We’re pleased to announce that we have now published Tapestry’s FTSE 100 Review for 2020.
For a number of years, we have reviewed the Directors’ Remuneration Reports of the FTSE 100 to identify key trends. For 2020 we have focussed on the following 4 areas:
- Environmental, Social and Governance (ESG) performance metrics
- Restricted Stock
- Post-employment holding periods
We have produced detailed reports of our findings for each of these four topics, including a company-by-company analysis, together with an Executive Summary containing some of our key findings and commentary.
Some of the questions we have sought to answer in our review:
- How many companies are incorporating ESG metrics within their general scorecards, and how many are giving ESG metrics a separate weighting? Which metrics are most often used, and within which type of plan, and are trends emerging across different sectors?
- How common is committee discretion and in what circumstances can it be exercised? Which companies disclose having both an upwards and downwards discretion?
- Which companies are operating Restricted Stock plans, and how have those plans been received by shareholders? What is the most common level of discount, and how are underpins being structured?
- Are most companies now implementing post-employment holding periods in line with the Investment Association’s (IA) guidance, and what level of shareholding is typically required? Are companies implementing structures to enforce the holding?
The 2020 Tapestry FTSE 100 review has uncovered a number of interesting trends across the four focus areas and provides a detailed benchmark of the approach taken towards these topics by the FTSE 100 companies.
ESG – The increasing importance of ESG metrics is evident from the review – a large majority of FTSE 100 companies now incorporate ESG metrics into their executive remuneration, with a significant number incorporating metrics from all 3 of the ESG limbs. The speed of change is being accelerated by the shifting regulatory landscape surrounding ESG metrics, such as gender pay gap reporting and enhanced climate disclosures, and also the mounting body of evidence suggesting that a strong and well-thought-out ESG approach will correlate with a higher-performing and more robust business.
Discretionary Powers – Discretion is emerging as an important tool in the COVID trading environment, as companies try to reconcile the uncertain landscape with the need to ensure that incentivisation outcomes are fair and reasonable.

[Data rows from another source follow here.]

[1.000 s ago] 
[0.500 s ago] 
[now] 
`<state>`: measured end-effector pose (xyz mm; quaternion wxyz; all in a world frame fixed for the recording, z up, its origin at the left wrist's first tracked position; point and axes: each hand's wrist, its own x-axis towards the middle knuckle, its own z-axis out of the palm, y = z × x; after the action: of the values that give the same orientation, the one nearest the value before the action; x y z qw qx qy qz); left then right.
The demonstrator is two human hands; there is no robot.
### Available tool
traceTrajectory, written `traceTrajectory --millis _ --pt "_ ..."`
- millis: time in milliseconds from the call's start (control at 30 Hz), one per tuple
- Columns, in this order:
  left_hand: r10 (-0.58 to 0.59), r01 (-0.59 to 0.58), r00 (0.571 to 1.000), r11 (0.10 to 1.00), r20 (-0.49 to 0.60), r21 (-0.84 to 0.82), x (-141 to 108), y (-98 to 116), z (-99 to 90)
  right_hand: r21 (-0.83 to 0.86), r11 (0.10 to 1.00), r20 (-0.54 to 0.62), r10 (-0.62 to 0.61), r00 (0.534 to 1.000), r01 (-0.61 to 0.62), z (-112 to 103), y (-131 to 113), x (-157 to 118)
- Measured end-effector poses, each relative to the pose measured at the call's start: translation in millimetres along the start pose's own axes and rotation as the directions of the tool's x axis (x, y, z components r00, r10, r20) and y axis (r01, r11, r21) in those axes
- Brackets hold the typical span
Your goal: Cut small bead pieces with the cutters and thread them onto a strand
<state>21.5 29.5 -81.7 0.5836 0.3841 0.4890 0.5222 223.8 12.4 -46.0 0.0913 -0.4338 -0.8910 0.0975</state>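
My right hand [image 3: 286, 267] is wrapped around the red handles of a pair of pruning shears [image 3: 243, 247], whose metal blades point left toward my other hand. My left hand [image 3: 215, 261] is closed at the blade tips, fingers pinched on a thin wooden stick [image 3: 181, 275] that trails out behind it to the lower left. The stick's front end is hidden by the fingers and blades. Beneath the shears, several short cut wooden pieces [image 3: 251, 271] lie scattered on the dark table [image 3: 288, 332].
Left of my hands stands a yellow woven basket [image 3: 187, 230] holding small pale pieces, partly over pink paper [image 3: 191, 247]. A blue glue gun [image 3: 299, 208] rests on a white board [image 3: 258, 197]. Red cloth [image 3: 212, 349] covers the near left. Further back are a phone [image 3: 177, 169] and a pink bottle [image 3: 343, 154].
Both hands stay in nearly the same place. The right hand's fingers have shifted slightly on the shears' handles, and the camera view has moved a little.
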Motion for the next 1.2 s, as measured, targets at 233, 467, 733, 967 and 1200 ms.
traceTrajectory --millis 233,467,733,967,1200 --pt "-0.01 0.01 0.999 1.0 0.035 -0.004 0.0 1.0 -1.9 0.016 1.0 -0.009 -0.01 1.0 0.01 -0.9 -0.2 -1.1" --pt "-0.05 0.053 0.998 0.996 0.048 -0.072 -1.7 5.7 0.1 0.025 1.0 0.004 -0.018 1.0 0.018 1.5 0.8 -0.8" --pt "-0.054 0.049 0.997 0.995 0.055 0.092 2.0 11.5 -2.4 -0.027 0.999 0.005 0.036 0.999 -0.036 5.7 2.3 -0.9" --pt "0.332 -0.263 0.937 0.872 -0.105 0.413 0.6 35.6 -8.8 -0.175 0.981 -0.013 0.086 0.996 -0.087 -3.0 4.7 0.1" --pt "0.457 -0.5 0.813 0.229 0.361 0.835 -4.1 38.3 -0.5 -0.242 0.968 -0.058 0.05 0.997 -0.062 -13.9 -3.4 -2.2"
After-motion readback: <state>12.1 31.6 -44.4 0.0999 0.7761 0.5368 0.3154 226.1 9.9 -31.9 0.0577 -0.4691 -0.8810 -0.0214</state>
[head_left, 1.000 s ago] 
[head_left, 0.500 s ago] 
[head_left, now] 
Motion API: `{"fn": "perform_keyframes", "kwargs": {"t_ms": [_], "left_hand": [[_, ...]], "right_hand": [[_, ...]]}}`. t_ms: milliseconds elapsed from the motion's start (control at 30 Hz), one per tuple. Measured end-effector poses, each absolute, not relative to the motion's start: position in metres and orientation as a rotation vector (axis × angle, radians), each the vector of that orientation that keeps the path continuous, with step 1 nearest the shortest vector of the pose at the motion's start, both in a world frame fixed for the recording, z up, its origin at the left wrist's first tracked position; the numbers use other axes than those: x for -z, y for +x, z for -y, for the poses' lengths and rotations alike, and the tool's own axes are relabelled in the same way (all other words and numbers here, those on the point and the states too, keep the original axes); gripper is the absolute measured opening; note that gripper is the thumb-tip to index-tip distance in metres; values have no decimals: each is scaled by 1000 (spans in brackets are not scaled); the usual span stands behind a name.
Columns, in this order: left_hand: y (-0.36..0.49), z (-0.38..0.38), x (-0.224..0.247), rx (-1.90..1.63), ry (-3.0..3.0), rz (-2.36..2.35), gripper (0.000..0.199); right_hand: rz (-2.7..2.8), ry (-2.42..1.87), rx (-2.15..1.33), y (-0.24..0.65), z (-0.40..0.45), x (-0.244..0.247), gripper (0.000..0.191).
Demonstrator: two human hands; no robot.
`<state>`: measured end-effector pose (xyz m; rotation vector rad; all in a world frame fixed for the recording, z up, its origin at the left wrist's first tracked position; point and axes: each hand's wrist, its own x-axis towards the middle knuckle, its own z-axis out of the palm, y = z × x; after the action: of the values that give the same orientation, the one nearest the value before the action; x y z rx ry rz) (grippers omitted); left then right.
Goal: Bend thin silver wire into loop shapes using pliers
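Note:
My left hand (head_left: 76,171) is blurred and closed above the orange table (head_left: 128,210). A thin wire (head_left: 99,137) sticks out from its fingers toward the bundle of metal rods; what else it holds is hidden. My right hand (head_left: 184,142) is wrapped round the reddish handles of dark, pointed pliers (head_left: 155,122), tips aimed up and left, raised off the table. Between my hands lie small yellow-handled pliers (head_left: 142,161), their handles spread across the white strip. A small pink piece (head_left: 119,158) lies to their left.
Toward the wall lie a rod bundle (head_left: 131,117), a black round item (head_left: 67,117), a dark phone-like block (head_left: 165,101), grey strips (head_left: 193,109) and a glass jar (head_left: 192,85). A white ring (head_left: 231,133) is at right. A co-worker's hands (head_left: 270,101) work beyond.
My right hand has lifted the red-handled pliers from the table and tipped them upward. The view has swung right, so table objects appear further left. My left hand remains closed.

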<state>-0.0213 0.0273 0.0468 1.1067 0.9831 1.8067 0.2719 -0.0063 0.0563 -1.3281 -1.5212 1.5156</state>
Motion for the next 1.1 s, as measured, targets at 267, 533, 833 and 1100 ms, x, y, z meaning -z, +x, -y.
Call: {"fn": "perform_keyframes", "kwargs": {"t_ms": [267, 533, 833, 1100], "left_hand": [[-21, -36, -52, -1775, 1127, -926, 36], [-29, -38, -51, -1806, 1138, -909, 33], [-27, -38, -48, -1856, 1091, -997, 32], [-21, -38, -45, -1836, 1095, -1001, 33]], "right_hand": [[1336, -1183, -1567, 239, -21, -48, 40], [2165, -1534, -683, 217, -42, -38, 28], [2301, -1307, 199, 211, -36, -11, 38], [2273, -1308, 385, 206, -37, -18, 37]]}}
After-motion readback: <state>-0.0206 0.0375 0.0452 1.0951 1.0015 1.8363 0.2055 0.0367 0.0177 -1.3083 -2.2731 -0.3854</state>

Our report demonstrates that including either a general or targeted discretionary power is now seen as a must-have for businesses.
Post-Employment Shareholding – Our review demonstrates that a majority of companies have taken significant steps to adhere to the post-employment shareholding recommendations put forward by the IA and the Corporate Governance Code, with many replicating the exact specifications of the IA’s recommendations. The methods of enforcing these shareholdings are less well evidenced in the remuneration reports, but we are seeing clients making changes to their grant documentation and shareholding policies to ensure that their post-employment shareholding requirement can be enforced.
Restricted Stock – The recommendations from the Purposeful Company’s report on Restricted Stock are gaining traction, with 10% of FTSE 100 companies now operating a restricted stock plan. It will be interesting to see whether the current climate will act as an additional accelerant for more companies to make this switch. As COVID means many traditional inflight LTIP structures are now underwater and setting detailed performance targets for new awards is a challenge.
Our report highlights those companies with the highest and lowest shareholder approval ratings and suggests there may be investor resistance to restricted stock plans implemented with an insufficient discount level.